**Exercise goal**
The word "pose" occurs in some of the lines below; copy each of those lines.

[Opening Stored data section]

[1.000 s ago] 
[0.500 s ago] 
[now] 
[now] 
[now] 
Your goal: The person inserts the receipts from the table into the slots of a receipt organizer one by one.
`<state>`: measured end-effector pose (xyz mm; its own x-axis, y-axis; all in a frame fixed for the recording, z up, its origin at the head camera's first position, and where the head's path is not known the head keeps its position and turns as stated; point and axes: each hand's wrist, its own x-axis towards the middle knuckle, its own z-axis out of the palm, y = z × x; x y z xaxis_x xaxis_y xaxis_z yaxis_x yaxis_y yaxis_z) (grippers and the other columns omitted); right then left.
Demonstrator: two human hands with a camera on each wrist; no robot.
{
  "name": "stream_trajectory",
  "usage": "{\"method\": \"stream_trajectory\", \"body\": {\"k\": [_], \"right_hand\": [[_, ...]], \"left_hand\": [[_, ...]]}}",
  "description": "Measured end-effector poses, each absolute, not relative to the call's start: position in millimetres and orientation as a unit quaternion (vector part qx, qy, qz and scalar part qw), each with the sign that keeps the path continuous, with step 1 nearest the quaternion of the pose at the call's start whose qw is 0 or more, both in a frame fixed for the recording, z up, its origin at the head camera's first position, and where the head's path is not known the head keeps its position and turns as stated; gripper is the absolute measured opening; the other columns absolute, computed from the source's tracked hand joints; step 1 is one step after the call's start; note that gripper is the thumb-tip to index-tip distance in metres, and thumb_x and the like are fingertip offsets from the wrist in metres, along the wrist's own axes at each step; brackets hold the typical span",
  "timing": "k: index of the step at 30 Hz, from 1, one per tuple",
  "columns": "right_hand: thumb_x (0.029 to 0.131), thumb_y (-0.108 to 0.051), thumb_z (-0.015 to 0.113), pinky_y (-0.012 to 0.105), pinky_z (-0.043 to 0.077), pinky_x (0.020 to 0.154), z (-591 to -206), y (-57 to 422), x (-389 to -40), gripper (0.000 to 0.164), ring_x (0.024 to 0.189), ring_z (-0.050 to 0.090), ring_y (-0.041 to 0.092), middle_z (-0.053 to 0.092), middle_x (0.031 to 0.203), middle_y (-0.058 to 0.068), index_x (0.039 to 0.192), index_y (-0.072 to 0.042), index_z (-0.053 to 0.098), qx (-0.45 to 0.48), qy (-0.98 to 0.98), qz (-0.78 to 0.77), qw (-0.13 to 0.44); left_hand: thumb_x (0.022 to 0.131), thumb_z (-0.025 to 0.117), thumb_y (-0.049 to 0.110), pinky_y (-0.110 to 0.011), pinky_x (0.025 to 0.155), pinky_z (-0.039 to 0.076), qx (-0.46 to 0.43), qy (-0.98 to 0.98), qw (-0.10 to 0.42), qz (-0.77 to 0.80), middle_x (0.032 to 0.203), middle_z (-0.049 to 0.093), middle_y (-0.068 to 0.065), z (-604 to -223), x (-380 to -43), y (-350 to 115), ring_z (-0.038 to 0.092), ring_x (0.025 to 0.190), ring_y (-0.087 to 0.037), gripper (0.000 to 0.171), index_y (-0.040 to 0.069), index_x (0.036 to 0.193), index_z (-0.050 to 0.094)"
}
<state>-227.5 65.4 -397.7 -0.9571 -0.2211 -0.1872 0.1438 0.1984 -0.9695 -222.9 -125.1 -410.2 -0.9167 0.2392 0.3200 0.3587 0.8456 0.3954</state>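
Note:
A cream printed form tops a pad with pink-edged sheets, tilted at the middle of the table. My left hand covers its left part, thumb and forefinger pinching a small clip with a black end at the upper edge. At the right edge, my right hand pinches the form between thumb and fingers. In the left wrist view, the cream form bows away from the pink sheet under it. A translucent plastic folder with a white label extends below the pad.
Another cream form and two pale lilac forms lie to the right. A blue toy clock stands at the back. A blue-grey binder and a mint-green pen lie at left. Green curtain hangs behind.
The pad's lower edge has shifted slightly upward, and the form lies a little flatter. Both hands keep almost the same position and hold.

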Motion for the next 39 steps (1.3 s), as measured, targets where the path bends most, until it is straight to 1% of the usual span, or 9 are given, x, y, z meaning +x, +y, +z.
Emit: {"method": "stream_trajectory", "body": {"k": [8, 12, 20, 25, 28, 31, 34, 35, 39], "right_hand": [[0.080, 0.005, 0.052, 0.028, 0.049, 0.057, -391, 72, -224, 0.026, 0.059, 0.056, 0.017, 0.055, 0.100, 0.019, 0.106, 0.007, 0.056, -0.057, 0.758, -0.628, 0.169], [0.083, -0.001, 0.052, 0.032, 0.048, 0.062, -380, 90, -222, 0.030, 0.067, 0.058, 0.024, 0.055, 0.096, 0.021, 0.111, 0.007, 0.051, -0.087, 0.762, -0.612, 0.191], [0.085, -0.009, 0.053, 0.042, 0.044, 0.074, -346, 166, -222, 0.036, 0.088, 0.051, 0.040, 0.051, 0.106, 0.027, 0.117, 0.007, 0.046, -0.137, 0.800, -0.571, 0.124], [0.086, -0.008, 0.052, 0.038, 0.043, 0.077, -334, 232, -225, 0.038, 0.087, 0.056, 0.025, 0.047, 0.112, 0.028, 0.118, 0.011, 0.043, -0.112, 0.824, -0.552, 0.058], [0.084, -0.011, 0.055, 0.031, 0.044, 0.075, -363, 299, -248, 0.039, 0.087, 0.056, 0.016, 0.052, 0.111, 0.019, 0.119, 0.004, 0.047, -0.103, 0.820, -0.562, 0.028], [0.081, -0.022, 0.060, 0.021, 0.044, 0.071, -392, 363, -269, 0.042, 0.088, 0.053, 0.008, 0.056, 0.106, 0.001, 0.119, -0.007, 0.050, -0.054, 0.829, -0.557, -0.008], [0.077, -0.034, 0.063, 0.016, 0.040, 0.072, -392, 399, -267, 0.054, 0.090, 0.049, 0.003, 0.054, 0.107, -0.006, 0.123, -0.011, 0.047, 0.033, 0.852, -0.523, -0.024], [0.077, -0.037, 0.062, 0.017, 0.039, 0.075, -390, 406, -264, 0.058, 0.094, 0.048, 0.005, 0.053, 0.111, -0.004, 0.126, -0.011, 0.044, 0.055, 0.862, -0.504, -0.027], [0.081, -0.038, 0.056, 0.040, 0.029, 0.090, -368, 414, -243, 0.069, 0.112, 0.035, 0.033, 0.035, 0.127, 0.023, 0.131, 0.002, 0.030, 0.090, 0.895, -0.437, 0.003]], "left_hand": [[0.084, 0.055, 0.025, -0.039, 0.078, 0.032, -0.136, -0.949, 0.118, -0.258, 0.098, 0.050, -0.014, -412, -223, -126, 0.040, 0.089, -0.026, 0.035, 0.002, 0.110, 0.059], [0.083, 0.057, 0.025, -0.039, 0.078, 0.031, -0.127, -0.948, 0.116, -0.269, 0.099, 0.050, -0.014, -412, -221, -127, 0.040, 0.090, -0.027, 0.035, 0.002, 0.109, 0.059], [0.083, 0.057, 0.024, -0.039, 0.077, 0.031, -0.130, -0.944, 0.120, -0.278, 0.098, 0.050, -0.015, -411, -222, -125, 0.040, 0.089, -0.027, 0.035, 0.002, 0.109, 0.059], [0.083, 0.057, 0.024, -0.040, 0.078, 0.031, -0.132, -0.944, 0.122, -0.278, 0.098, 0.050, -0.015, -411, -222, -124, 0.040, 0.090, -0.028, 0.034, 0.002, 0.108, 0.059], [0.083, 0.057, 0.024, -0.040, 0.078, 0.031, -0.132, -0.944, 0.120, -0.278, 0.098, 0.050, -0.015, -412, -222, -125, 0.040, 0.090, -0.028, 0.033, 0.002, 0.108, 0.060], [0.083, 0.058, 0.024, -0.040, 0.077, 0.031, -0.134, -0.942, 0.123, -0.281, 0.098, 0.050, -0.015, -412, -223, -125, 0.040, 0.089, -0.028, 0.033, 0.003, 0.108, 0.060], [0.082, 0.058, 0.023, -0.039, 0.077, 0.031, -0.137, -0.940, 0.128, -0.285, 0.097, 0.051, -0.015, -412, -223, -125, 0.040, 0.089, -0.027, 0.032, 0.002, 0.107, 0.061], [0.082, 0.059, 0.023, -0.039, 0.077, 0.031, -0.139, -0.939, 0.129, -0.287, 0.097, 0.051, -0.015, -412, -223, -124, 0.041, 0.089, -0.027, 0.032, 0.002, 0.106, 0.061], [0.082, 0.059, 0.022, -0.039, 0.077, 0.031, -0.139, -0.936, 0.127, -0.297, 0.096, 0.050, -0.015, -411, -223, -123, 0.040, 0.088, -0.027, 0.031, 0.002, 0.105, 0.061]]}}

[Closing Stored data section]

**Exercise solution**
`<state>`: measured end-effector pose (xyz mm; its own x-axis, y-axis; all in a frame fixed for the recording, z up, its origin at the head camera's first position, and where the head's path is not known the head keeps its position and turns as stated; point and axes: each hand's wrist, its own x-axis towards the middle knuckle, its own z-axis out of the palm, y = z × x; x y z xaxis_x xaxis_y xaxis_z yaxis_x yaxis_y yaxis_z) (grippers and the other columns omitted); right then left.
  "description": "Measured end-effector poses, each absolute, not relative to the call's start: position in millimetres and orientation as a unit quaternion (vector part qx, qy, qz and scalar part qw), each with the sign that keeps the path continuous, with step 1 nearest the quaternion of the pose at the call's start whose qw is 0 or more, both in a frame fixed for the recording, z up, its origin at the head camera's first position, and where the head's path is not known the head keeps its position and turns as stated; gripper is the absolute measured opening; the other columns absolute, computed from the source's tracked hand joints; step 1 is one step after the call's start; note that gripper is the thumb-tip to index-tip distance in metres, and thumb_x and the like are fingertip offsets from the wrist in metres, along the wrist's own axes at each step; brackets hold the typical span",

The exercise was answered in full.